I had two sharply contrasting conversations on the floor of the New York Stock Exchange late last week, but they both underscored the same point: good things often come to those who wait.
The first discussion was with one of the more thoughtful TV business news anchors who asked me how investors concerned about recent market turmoil should preserve or rebuild their nest eggs. The second, which occurred between TV segments, was with a floor trader who uses complex algorithms to direct high speed, computer-driven trading programs. He said that even though his profession involves the ultra-fast trading we’ve all heard about, his favorite personal trades were a handful of industry-diversified stocks he’d bought at the beginning of the First Gulf War in 1991 and held on to ever since.
The point I tried to make on TV was consistent with the trader’s personal actions: sometimes we’re better off doing nothing than reacting to the demand to do something and do it now. Of course, we need to realign our investment portfolios as conditions change, companies and economies evolve, and our own goals shift with time. However, we don’t always have to take action and usually shouldn’t when we’re reacting to our own emotions or to market swings that we can’t fully understand.

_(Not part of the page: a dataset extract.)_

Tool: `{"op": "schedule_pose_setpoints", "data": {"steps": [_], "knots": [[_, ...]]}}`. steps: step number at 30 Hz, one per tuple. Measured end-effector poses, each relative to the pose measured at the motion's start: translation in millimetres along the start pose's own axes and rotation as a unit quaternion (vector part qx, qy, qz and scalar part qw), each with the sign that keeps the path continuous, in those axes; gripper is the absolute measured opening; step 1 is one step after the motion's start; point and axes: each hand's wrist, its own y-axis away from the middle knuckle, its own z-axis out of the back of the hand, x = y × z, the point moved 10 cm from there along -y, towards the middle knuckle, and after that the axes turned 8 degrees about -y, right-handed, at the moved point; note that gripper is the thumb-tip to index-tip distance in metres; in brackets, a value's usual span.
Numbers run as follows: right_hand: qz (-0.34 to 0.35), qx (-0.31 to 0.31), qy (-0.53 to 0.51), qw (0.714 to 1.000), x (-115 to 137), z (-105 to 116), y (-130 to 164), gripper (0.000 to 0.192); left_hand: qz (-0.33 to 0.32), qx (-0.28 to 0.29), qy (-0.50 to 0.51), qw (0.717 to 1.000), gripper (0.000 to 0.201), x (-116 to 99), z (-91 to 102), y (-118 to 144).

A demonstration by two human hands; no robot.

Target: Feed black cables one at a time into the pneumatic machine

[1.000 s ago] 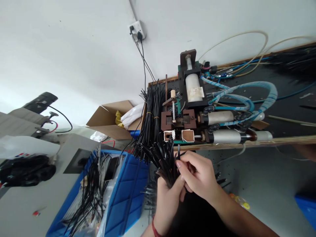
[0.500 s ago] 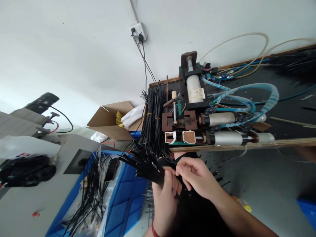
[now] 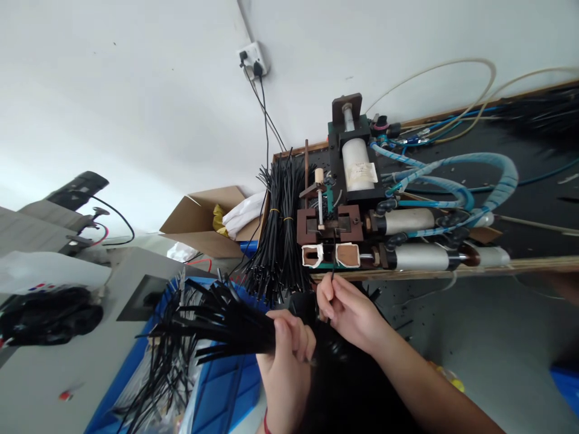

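Note:
My left hand (image 3: pixel 289 346) is closed round a thick bundle of black cables (image 3: pixel 235 325), whose loose ends fan out to the left over a blue bin. With pinched fingers my right hand (image 3: pixel 346 307) holds a single black cable (image 3: pixel 333 268). That cable points up from my fingertips into the gap between the two jaws of a pneumatic machine (image 3: pixel 330 226). At the machine's front are two white-edged brown pads (image 3: pixel 347 255), one on each side of the cable. The cable's far tip is hard to make out among the dark parts.
Tied bundles of black cables (image 3: pixel 283 223) lie on the bench left of the machine. Air cylinders (image 3: pixel 420 255) and blue hoses (image 3: pixel 488 160) extend right. A blue bin (image 3: pixel 230 386) with cables stands lower left, near an open cardboard box (image 3: pixel 194 220).
My right hand has drawn apart from the left and brought one cable up to the machine's jaws. My left hand has moved left and slightly down with the bundle.

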Motion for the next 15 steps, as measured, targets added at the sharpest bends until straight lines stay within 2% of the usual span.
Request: {"op": "schedule_pose_setpoints", "data": {"steps": [7,15], "knots": [[-0.063,0.011,-0.047,0.997,-15.7,-1.4,-4.0,0.044,-0.021,0.043,0.009,0.999,0.033,-5.6,-4.2,7.1],[-0.086,0.061,-0.103,0.989,-19.7,-9.4,-6.9,0.045,-0.01,0.042,-0.002,0.999,0.034,-2.2,-1.4,13.8]]}}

The same logic, by the way, applies to government policymakers. European governments dealing with the debt crisis, or our own budget busters, have moves they need to make, but often might see better results by exhibiting a bit of patience. (That was the point of last week’s blog on the Fed’s Operation Twist. Remember benign neglect?)
As my colleagues and I continue to try to make the economy and markets more understandable, listen with a selective filter to what we talk about on business television. Those discussions are material for thought and planning and not a prompt to gyrate with the market. I’m pretty sure none of us can beat my new friend, the floor trader, at the high speed game, but we may be able to best him with thoughtful allocations over the next 20 years.